» WORK ORDER
What is needed is an exact copy of every entry below.

» DATASET RECORDS

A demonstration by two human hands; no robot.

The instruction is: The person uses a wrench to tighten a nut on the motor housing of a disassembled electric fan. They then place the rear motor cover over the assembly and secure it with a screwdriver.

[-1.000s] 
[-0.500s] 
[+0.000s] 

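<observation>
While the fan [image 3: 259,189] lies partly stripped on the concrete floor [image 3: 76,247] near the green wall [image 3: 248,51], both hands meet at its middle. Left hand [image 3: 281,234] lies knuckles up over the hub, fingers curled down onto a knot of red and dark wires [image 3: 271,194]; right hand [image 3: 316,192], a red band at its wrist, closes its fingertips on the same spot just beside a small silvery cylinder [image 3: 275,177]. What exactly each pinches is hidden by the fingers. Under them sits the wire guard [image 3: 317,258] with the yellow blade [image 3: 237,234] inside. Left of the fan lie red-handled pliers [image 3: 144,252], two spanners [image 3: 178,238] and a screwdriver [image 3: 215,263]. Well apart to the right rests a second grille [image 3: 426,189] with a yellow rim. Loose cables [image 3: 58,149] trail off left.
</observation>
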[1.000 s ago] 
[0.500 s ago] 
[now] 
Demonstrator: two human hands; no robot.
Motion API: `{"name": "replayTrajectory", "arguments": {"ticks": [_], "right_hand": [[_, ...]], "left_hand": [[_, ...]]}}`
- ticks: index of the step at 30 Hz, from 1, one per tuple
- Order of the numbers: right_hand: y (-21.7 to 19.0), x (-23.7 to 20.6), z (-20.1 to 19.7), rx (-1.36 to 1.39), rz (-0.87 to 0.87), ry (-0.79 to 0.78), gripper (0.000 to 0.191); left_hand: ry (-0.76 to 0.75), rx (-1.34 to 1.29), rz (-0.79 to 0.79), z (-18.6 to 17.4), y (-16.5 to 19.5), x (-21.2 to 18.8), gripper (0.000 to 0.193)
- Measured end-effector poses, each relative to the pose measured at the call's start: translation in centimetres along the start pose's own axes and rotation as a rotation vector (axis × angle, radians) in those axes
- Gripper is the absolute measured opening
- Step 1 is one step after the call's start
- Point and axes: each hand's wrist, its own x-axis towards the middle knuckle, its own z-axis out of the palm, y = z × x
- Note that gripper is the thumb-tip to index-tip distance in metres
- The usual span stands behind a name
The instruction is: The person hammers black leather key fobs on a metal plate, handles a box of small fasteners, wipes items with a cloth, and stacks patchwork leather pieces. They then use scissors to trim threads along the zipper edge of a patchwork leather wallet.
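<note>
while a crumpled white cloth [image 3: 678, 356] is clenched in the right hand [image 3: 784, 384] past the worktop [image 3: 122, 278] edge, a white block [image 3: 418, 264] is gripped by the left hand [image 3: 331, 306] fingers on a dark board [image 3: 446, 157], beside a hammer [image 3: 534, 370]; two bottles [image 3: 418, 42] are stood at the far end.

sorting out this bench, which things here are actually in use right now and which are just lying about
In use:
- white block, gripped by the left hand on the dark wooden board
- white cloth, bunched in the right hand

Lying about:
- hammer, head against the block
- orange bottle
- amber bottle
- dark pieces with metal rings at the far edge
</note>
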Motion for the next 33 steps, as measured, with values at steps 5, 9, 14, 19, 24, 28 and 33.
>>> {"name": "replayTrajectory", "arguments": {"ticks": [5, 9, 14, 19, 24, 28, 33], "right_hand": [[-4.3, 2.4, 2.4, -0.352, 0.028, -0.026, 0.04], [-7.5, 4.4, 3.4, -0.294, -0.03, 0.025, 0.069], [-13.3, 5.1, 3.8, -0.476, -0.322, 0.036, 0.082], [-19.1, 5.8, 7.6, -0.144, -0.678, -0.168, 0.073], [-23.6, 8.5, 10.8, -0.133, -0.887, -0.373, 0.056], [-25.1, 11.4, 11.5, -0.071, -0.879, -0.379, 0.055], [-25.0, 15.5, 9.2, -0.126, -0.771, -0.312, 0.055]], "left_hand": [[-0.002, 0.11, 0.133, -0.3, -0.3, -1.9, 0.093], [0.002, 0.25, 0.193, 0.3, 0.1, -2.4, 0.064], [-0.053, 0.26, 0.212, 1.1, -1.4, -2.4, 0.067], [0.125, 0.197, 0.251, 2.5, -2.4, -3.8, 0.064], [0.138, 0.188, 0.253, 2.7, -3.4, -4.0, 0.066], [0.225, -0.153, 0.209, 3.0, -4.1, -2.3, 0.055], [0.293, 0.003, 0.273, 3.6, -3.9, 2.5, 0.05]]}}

» YOUR SOLUTION
A demonstration by two human hands; no robot.

The instruction is: The person uses a wrench to tighten a nut on the motor housing of a disassembled electric fan. They then place the rear motor cover over the assembly and secure it with a screwdriver.

[-1.000s] 
[-0.500s] 
[+0.000s] 

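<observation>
While the fan [image 3: 259,189] lies partly stripped on the concrete floor [image 3: 76,247] near the green wall [image 3: 248,51], both hands meet at its middle. Left hand [image 3: 281,234] lies knuckles up over the hub, fingers curled down onto a knot of red and dark wires [image 3: 271,194]; right hand [image 3: 316,192], a red band at its wrist, closes its fingertips on the same spot just beside a small silvery cylinder [image 3: 275,177]. What exactly each pinches is hidden by the fingers. Under them sits the wire guard [image 3: 317,258] with the yellow blade [image 3: 237,234] inside. Left of the fan lie red-handled pliers [image 3: 144,252], two spanners [image 3: 178,238] and a screwdriver [image 3: 215,263]. Well apart to the right rests a second grille [image 3: 426,189] with a yellow rim. Loose cables [image 3: 58,149] trail off left.
</observation>
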[1.000 s ago] 
[0.500 s ago] 
[now] 
Demonstrator: two human hands; no robot.
Motion API: `{"name": "replayTrajectory", "arguments": {"ticks": [_], "right_hand": [[_, ...]], "left_hand": [[_, ...]]}}`
- ticks: index of the step at 30 Hz, from 1, one per tuple
- Order of the numbers: right_hand: y (-21.7 to 19.0), x (-23.7 to 20.6), z (-20.1 to 19.7), rx (-1.36 to 1.39), rz (-0.87 to 0.87), ry (-0.79 to 0.78), gripper (0.000 to 0.191); left_hand: ry (-0.76 to 0.75), rx (-1.34 to 1.29), rz (-0.79 to 0.79), z (-18.6 to 17.4), y (-16.5 to 19.5), x (-21.2 to 18.8), gripper (0.000 to 0.193)
- Measured end-effector poses, each relative to the pose measured at the call's start: translation in centimetres along the start pose's own axes and rotation as a rotation vector (axis × angle, radians) in those axes
- Gripper is the absolute measured opening
- Step 1 is one step after the call's start
- Point and axes: each hand's wrist, its own x-axis towards the middle knuckle, its own z-axis out of the palm, y = z × x
- Note that gripper is the thumb-tip to index-tip distance in metres
- The usual span stands behind a name
The instruction is: The person hammers black leather key fobs on a metal plate, handles a box of small fasteners, wipes items with a cloth, and stacks patchwork leather pieces. They then use scissors to trim threads along the zipper edge of a patchwork leather wallet.
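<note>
while a crumpled white cloth [image 3: 678, 356] is clenched in the right hand [image 3: 784, 384] past the worktop [image 3: 122, 278] edge, a white block [image 3: 418, 264] is gripped by the left hand [image 3: 331, 306] fingers on a dark board [image 3: 446, 157], beside a hammer [image 3: 534, 370]; two bottles [image 3: 418, 42] are stood at the far end.

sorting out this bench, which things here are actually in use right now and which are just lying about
In use:
- white block, gripped by the left hand on the dark wooden board
- white cloth, bunched in the right hand

Lying about:
- hammer, head against the block
- orange bottle
- amber bottle
- dark pieces with metal rings at the far edge
</note>
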Motion for the next 33 steps, as measured, with values at steps 5, 9, 14, 19, 24, 28 and 33.
>>> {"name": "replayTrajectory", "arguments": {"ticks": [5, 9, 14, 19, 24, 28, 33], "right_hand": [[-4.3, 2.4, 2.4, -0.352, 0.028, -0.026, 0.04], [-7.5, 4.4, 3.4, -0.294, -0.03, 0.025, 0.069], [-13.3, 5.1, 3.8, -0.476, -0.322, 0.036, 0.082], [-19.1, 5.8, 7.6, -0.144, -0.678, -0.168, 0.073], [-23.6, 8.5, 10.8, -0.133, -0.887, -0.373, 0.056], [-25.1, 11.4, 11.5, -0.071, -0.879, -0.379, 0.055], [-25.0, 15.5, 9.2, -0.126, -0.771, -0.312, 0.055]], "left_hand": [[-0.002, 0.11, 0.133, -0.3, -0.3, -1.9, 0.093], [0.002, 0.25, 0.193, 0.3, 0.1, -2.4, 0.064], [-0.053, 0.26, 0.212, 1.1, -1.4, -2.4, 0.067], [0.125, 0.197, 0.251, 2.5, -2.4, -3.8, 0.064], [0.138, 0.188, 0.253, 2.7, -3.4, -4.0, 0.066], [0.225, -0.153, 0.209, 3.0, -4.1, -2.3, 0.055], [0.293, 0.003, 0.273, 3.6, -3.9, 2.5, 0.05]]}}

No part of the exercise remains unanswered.